* Work item *
Give every line below again, exactly.

**** Given material ****

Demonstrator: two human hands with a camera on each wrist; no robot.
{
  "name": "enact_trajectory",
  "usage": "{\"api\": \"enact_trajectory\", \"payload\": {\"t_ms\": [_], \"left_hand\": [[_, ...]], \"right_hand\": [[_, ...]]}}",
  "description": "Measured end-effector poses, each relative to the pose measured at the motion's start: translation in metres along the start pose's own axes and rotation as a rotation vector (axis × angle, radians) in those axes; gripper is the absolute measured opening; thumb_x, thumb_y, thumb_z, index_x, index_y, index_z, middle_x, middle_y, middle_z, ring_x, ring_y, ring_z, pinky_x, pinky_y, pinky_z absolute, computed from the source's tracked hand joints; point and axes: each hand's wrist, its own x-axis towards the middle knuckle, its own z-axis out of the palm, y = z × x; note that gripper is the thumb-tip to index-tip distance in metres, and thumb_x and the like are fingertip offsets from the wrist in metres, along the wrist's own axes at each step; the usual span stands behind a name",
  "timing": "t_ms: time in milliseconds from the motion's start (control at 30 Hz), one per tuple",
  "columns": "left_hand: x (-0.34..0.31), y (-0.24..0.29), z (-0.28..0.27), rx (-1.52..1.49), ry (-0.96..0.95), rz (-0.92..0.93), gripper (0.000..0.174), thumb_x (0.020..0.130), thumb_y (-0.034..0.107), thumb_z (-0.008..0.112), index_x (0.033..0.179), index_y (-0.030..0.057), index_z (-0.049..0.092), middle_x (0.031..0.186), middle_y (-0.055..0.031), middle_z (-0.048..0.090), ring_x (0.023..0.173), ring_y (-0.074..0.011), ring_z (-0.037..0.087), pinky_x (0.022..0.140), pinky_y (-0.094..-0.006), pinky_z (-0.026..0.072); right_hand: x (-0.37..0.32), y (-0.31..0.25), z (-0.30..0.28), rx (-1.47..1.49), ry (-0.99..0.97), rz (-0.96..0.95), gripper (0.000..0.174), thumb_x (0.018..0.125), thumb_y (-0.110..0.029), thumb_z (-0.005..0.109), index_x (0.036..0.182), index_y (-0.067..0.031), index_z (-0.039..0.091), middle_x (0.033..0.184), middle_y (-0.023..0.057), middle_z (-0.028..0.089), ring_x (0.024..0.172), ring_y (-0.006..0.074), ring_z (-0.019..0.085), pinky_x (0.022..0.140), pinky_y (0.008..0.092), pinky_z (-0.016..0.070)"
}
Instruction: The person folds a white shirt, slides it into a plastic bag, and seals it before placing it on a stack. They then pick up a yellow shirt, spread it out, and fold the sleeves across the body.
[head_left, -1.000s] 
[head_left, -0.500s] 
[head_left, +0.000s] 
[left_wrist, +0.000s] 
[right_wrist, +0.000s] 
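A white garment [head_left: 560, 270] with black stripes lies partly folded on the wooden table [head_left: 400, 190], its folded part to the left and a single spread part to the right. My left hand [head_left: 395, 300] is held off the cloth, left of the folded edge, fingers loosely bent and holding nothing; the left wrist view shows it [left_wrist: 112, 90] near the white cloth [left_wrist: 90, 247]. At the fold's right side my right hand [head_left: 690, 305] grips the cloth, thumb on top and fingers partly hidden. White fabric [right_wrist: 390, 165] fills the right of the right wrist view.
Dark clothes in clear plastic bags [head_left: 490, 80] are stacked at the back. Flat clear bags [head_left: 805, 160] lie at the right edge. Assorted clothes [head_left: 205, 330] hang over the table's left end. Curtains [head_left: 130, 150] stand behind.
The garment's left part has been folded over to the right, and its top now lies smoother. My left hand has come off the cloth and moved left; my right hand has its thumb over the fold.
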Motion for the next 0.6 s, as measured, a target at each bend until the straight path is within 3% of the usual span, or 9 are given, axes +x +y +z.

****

* Expected answer *
Demonstrator: two human hands with a camera on each wrist; no robot.
{
  "name": "enact_trajectory",
  "usage": "{\"api\": \"enact_trajectory\", \"payload\": {\"t_ms\": [_], \"left_hand\": [[_, ...]], \"right_hand\": [[_, ...]]}}",
  "description": "Measured end-effector poses, each relative to the pose measured at the motion's start: translation in metres along the start pose's own axes and rotation as a rotation vector (axis × angle, radians) in those axes; gripper is the absolute measured opening; thumb_x, thumb_y, thumb_z, index_x, index_y, index_z, middle_x, middle_y, middle_z, ring_x, ring_y, ring_z, pinky_x, pinky_y, pinky_z absolute, computed from the source's tracked hand joints; point and axes: each hand's wrist, its own x-axis towards the middle knuckle, its own z-axis out of the palm, y = z × x; note that gripper is the thumb-tip to index-tip distance in metres, and thumb_x and the like are fingertip offsets from the wrist in metres, along the wrist's own axes at each step; the usual span stands behind a name",
  "timing": "t_ms: time in milliseconds from the motion's start (control at 30 Hz), one per tuple",
  "columns": "left_hand: x (-0.34..0.31), y (-0.24..0.29), z (-0.28..0.27), rx (-1.52..1.49), ry (-0.96..0.95), rz (-0.92..0.93), gripper (0.000..0.174), thumb_x (0.020..0.130), thumb_y (-0.034..0.107), thumb_z (-0.008..0.112), index_x (0.033..0.179), index_y (-0.030..0.057), index_z (-0.049..0.092), middle_x (0.031..0.186), middle_y (-0.055..0.031), middle_z (-0.048..0.090), ring_x (0.023..0.173), ring_y (-0.074..0.011), ring_z (-0.037..0.087), pinky_x (0.022..0.140), pinky_y (-0.094..-0.006), pinky_z (-0.026..0.072); right_hand: x (-0.37..0.32), y (-0.31..0.25), z (-0.30..0.28), rx (-1.47..1.49), ry (-0.99..0.97), rz (-0.96..0.95), gripper (0.000..0.174), thumb_x (0.018..0.125), thumb_y (-0.110..0.029), thumb_z (-0.005..0.109), index_x (0.036..0.182), index_y (-0.067..0.031), index_z (-0.039..0.091), middle_x (0.033..0.184), middle_y (-0.023..0.057), middle_z (-0.028..0.089), ring_x (0.024..0.172), ring_y (-0.006..0.074), ring_z (-0.019..0.085), pinky_x (0.022..0.140), pinky_y (0.008..0.092), pinky_z (-0.016..0.070)"
}
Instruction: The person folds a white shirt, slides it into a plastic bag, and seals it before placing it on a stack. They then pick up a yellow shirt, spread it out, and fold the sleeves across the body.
[head_left, -1.000s] 
[head_left, -0.500s] 
[head_left, +0.000s] 
[left_wrist, +0.000s] 
[right_wrist, +0.000s] 
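A white garment [head_left: 560, 270] with black stripes lies partly folded on the wooden table [head_left: 400, 190], its folded part to the left and a single spread part to the right. My left hand [head_left: 395, 300] is held off the cloth, left of the folded edge, fingers loosely bent and holding nothing; the left wrist view shows it [left_wrist: 112, 90] near the white cloth [left_wrist: 90, 247]. At the fold's right side my right hand [head_left: 690, 305] grips the cloth, thumb on top and fingers partly hidden. White fabric [right_wrist: 390, 165] fills the right of the right wrist view.
Dark clothes in clear plastic bags [head_left: 490, 80] are stacked at the back. Flat clear bags [head_left: 805, 160] lie at the right edge. Assorted clothes [head_left: 205, 330] hang over the table's left end. Curtains [head_left: 130, 150] stand behind.
The garment's left part has been folded over to the right, and its top now lies smoother. My left hand has come off the cloth and moved left; my right hand has its thumb over the fold.
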Motion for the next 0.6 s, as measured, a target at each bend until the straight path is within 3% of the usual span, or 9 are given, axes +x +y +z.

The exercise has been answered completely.